Police State Republicans
- The Big Government-Big Brother loving GOP House leadership is working behind the scenes to block legislation that protects the Bill of Rights and our freedoms from attack by the NSA.
- The USA Freedom Act that limits unconstitutional NSA spying on the American people is being sent to the committee of Police State loving Congressman Mike Rogers to be voted down, shoved aside and forgotten.
Lawmakers who approve of the NSA’s bulk collection of Americans’ communications data have been accused of intentionally sidelining those in Congress who oppose the practice by re-routing the new surveillance bill through the Intelligence committee rather than the Judiciary Committee.
The legislation, which would see significant alterations to the 1978 Foreign Intelligence Surveillance Act, will now be primarily overseen by the chamber’s Intelligence Committee, a move some say represents a deliberate circumventing of vocally critical representatives in the Judiciary Committee, which has long presided over the intelligence community’s broad legal authority.
The aide added that the move puts NSA reform in “the hands of its biggest cheerleaders.”
One of those outraged Judiciary members is Rep.
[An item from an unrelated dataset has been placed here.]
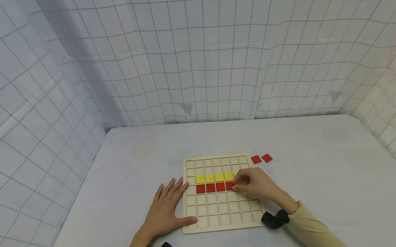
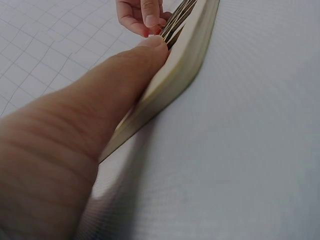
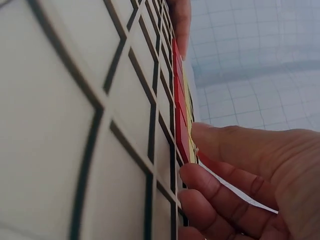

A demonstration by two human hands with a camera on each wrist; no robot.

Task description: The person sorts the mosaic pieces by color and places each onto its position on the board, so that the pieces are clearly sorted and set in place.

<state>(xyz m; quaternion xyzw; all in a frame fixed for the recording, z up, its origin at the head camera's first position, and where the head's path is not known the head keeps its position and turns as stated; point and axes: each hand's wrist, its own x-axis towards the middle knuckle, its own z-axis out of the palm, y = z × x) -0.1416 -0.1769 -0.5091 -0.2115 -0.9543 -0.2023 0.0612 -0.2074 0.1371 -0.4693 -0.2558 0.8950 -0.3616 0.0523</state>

Jerrold Nadler, who quickly issued a statement saying he was “deeply concerned that today, for what appears to be the first time ever, a FISA reform bill has been sent first to the House Intelligence Committee.
Nadler added: “The House Judiciary Committee must be the primary Committee at the center of this reform.”
The bill in question was introduced on Tuesday by Reps. Mike Rogers, chair of the Intelligence Committee, and Dutch Ruppersberger, that panel’s top Democrat. Both, especially Rogers, have been adamant defenders of NSA surveillance since Edward Snowden’s leaks began last June.
A further reason for cutting out the Judiciary Committee is that it is a stronghold of support for the USA Freedom Act, a direct rival bill that goes further to reign in the NSA. The bill is supported by vocal NSA critics including Republican Rand Paul, and Democrats Ron Wyden and Mark Udall.
The Freedom Act, which has more than 140 cosponsors but has seen little progress lately, had been referred to Judiciary, leading staffers there to expect the same would be done for Rogers’s FISA Transparency and Modernization Act. Now at least two Judiciary aides have expressed concern that the committee could be cut out of the review process entirely, as Rogers and Ruppersberger may attempt to bum-rush their bill to the House floor.